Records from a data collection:
==================================================

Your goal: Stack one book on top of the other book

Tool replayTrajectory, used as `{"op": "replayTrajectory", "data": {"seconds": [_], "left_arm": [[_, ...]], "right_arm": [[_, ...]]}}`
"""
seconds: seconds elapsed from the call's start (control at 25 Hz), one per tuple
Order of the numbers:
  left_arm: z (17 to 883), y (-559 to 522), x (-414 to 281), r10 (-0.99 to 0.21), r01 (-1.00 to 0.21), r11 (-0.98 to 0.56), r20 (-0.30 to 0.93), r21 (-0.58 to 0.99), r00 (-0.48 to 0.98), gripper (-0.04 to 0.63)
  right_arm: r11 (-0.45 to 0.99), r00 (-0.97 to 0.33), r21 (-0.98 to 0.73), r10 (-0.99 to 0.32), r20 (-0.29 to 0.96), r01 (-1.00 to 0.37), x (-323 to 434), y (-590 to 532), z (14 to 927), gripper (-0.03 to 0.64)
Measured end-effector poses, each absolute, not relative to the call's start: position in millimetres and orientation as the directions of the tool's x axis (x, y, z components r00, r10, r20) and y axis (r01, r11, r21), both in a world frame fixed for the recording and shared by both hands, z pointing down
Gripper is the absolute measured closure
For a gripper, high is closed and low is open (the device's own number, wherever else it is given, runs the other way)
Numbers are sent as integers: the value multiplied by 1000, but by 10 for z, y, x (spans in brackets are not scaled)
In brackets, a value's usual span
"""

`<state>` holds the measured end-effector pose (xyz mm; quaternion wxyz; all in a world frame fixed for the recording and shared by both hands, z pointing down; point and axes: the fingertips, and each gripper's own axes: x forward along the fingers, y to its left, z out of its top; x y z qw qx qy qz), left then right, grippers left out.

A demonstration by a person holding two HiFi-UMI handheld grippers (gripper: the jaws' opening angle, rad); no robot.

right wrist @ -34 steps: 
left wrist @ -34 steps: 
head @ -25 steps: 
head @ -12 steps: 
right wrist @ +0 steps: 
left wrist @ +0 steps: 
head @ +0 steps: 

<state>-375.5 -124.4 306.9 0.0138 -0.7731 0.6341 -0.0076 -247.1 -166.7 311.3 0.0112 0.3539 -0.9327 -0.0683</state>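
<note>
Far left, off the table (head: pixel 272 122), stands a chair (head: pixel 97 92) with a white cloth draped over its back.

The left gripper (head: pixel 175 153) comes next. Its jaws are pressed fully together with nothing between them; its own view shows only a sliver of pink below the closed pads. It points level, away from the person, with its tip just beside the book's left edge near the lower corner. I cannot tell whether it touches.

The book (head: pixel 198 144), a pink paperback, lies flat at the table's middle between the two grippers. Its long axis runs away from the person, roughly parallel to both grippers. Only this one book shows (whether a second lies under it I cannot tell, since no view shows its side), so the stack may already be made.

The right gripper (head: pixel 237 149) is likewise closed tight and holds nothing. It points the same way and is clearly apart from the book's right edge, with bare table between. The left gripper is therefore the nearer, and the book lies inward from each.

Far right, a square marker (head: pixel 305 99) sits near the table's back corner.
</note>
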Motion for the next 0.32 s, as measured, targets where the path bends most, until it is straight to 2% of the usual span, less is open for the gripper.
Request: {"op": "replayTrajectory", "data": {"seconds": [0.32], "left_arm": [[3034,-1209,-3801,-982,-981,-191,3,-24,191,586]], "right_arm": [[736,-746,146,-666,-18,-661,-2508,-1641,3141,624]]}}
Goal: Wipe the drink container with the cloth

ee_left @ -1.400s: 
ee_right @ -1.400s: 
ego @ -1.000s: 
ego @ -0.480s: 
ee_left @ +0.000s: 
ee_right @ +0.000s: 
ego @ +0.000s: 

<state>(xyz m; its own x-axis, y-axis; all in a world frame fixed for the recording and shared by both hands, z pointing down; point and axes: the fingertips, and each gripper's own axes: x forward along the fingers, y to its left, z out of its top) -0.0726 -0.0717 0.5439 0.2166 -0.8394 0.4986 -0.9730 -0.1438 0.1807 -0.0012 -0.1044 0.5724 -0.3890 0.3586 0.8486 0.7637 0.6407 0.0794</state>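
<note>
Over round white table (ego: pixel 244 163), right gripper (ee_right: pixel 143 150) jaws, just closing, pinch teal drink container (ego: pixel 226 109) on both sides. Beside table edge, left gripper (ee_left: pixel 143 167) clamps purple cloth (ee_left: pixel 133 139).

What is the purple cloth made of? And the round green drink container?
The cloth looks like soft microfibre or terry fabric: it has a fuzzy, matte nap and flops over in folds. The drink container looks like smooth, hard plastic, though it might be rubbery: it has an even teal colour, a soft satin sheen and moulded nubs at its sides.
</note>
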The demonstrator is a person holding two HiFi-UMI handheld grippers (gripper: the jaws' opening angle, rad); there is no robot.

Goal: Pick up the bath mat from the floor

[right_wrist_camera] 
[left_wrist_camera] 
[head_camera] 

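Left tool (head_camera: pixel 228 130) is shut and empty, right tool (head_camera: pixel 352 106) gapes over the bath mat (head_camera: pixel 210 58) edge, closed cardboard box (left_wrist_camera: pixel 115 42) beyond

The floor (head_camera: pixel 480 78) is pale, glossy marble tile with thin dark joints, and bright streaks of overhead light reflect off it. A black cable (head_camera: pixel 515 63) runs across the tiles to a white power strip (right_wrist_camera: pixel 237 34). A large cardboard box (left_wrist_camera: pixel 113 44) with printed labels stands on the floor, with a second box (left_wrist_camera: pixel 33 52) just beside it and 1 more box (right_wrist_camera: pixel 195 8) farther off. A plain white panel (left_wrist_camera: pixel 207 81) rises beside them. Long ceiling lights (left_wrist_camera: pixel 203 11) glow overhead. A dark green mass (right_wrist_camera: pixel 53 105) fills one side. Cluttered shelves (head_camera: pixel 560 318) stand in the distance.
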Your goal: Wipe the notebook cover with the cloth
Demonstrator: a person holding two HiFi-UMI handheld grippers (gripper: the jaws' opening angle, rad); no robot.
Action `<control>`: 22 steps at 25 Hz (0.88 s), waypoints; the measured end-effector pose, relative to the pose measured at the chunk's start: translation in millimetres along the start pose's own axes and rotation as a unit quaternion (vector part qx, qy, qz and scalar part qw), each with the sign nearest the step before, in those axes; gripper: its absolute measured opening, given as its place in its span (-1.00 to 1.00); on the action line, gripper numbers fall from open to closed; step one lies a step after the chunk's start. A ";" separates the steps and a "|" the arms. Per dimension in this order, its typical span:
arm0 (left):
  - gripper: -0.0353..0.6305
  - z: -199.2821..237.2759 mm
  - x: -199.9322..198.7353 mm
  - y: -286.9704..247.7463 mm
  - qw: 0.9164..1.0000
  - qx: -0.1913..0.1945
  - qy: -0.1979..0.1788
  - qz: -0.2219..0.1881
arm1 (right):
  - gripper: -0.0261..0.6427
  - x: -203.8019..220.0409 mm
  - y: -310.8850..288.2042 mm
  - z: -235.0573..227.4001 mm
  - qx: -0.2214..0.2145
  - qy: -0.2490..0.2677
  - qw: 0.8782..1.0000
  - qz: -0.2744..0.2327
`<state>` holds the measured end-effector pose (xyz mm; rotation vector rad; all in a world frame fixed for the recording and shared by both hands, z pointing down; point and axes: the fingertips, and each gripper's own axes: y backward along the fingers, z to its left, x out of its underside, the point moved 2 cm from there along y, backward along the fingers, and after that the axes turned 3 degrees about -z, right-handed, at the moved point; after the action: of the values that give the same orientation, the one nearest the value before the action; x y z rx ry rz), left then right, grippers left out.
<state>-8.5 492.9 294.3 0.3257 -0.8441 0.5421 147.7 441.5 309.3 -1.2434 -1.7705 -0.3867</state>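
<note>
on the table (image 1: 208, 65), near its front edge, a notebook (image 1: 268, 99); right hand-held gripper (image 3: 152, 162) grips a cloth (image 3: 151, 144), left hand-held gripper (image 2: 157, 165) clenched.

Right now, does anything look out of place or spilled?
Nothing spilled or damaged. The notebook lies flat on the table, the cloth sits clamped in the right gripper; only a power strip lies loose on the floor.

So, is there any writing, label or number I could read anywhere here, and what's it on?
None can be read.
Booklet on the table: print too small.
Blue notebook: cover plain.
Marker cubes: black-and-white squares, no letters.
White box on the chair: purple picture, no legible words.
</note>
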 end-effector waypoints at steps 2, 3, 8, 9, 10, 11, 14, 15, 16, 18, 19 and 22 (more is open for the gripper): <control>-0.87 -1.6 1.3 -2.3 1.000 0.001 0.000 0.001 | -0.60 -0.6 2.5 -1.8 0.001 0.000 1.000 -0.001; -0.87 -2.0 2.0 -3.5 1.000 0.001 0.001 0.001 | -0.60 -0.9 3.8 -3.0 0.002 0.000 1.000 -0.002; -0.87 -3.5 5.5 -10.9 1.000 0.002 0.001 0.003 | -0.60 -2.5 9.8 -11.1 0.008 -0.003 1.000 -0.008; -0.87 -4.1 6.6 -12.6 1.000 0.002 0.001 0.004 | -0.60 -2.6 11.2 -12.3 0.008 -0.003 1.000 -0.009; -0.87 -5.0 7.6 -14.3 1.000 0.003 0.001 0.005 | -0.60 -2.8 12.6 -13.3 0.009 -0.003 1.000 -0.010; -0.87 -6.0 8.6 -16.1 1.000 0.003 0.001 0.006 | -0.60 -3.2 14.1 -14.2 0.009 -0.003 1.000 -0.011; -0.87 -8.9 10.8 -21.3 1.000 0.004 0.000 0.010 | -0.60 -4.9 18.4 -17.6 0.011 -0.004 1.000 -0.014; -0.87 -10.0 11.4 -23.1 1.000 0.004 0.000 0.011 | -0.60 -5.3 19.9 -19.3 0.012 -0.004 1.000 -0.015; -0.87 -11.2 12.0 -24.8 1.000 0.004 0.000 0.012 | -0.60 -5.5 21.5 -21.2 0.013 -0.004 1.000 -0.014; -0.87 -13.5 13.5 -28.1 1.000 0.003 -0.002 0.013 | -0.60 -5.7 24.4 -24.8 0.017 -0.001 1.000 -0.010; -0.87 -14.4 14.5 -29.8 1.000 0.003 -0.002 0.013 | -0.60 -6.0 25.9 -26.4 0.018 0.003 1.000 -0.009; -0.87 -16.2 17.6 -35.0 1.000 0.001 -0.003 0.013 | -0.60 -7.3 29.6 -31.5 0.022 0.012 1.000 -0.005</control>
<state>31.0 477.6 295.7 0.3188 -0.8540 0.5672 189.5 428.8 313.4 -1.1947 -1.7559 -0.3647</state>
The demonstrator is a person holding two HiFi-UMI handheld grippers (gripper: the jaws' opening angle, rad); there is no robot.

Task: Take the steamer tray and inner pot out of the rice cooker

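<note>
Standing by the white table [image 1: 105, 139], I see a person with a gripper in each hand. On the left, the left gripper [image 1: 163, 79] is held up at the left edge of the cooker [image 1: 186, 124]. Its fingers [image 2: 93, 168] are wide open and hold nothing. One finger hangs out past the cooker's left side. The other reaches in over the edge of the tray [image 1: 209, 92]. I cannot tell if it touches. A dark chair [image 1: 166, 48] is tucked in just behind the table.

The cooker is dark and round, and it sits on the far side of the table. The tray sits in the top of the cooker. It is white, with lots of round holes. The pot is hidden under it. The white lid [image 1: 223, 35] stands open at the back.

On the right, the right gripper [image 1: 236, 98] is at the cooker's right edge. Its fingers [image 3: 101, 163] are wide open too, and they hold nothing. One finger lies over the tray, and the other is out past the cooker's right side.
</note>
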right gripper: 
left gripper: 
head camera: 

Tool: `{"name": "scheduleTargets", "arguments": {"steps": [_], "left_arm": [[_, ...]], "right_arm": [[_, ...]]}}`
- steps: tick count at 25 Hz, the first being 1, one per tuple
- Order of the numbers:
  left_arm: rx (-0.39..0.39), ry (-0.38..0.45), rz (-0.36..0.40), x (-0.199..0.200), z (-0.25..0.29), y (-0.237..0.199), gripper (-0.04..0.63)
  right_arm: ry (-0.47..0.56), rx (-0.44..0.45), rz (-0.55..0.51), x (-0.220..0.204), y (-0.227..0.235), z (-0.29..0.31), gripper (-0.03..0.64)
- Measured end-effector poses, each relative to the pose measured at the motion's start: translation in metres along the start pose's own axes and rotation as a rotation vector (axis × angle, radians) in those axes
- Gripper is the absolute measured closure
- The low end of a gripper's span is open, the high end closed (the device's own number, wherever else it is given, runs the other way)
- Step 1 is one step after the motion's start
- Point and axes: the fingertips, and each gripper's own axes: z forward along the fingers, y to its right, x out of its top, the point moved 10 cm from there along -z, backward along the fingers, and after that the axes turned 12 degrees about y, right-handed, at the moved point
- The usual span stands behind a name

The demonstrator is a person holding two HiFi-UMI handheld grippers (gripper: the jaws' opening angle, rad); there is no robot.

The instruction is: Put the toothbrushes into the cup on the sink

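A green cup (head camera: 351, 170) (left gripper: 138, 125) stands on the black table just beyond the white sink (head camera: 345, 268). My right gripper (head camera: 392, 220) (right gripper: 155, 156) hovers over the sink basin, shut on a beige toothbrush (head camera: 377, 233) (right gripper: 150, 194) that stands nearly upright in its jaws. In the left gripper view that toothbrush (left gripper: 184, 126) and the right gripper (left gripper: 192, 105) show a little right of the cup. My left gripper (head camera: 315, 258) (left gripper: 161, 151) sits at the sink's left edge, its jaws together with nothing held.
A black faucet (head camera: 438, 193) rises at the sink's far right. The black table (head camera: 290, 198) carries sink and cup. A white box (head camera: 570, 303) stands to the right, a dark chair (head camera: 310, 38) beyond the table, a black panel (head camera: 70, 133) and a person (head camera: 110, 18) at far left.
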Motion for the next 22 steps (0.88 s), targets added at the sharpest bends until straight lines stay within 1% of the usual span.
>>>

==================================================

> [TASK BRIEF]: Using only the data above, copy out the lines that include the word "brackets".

> [TASK ANSWER]:
Numbers are sent as integers: the value multiplied by 1000, but by 10 for z, y, x (spans in brackets are not scaled)
In brackets, a value's usual span

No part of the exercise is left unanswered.